**Exercise requirements**. Beginning with the first line of the data below, extract each line up to and including the one containing "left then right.". Copy them exactly and add nothing.

**Data excerpt**.
• • • •

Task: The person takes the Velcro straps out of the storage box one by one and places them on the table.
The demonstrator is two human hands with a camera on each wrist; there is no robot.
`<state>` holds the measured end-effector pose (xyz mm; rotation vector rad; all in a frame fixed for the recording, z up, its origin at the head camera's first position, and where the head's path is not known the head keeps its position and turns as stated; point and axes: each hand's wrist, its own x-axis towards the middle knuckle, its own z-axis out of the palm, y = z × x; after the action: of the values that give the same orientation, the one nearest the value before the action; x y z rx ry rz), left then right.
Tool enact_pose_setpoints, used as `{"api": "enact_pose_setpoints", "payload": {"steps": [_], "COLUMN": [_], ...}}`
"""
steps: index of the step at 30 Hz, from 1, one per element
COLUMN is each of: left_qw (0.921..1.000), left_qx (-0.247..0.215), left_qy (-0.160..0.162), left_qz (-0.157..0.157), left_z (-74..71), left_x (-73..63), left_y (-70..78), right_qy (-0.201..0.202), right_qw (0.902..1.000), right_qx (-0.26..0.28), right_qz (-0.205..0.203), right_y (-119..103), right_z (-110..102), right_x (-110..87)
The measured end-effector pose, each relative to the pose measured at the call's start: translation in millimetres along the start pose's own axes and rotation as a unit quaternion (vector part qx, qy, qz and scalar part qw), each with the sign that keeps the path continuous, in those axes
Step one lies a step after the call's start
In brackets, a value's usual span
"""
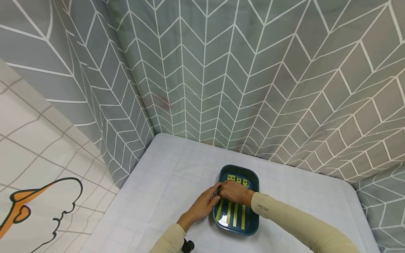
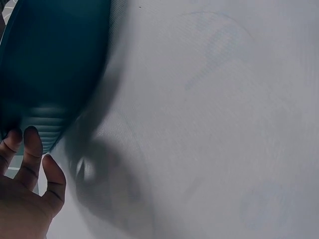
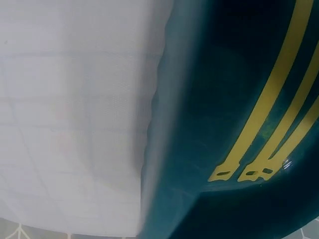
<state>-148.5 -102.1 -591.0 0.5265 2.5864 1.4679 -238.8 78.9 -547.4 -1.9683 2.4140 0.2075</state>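
A dark teal tray [image 1: 252, 223] with rounded corners lies on the white-covered table. Several flat yellow strips [image 1: 243, 216] lie lengthwise in it, side by side; the right wrist view shows slotted ends on the strips [image 3: 266, 107]. My right hand [image 1: 235, 192] reaches into the tray over the strips near its left side. Its fingertips are hidden, so what they hold cannot be seen. At the tray's left rim rests my left hand [image 1: 202, 203], fingers extended. In the left wrist view, fingertips of the left hand [image 2: 25, 194] touch the tray's ridged end [image 2: 47, 127], thumb apart from it.
A white cloth [image 1: 177, 165] covers the table around the tray. Grey patterned curtains [image 1: 202, 70] hang behind and at the sides. A small black object [image 1: 188, 246] shows beside the left sleeve [image 1: 169, 240].
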Motion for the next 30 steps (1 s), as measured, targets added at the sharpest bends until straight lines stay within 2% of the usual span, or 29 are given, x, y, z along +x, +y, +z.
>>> {"api": "enact_pose_setpoints", "payload": {"steps": [8,16,23,30], "left_qw": [1.0,0.9994,0.9991,0.9991], "left_qx": [0.004,0.028,0.035,0.041], "left_qy": [-0.007,-0.006,-0.001,-0.003], "left_qz": [0.002,0.021,0.022,0.011], "left_z": [-2.0,-3.7,-3.5,-0.5], "left_x": [-1.3,1.1,1.1,-1.3], "left_y": [6.9,10.0,10.5,6.7], "right_qy": [-0.001,0.001,0.035,0.075], "right_qw": [1.0,0.9997,0.9994,0.9968], "right_qx": [-0.009,-0.021,0.004,-0.009], "right_qz": [-0.004,-0.013,-0.003,0.023], "right_y": [-2,-1,0,3], "right_z": [-3,-6,-15,-27], "right_x": [-3.1,-7.5,-12.8,-21.0]}}
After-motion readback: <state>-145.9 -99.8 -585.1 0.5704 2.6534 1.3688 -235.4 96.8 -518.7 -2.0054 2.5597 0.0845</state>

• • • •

**Solution for this problem**.
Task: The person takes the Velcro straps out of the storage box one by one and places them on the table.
The demonstrator is two human hands with a camera on each wrist; there is no robot.
`<state>` holds the measured end-effector pose (xyz mm; rotation vector rad; all in a frame fixed for the recording, z up, its origin at the head camera's first position, and where the head's path is not known the head keeps its position and turns as stated; point and axes: each hand's wrist, its own x-axis towards the middle knuckle, its own z-axis out of the palm, y = z × x; after the action: of the values that give the same orientation, the one nearest the value before the action; x y z rx ry rz), left then right.

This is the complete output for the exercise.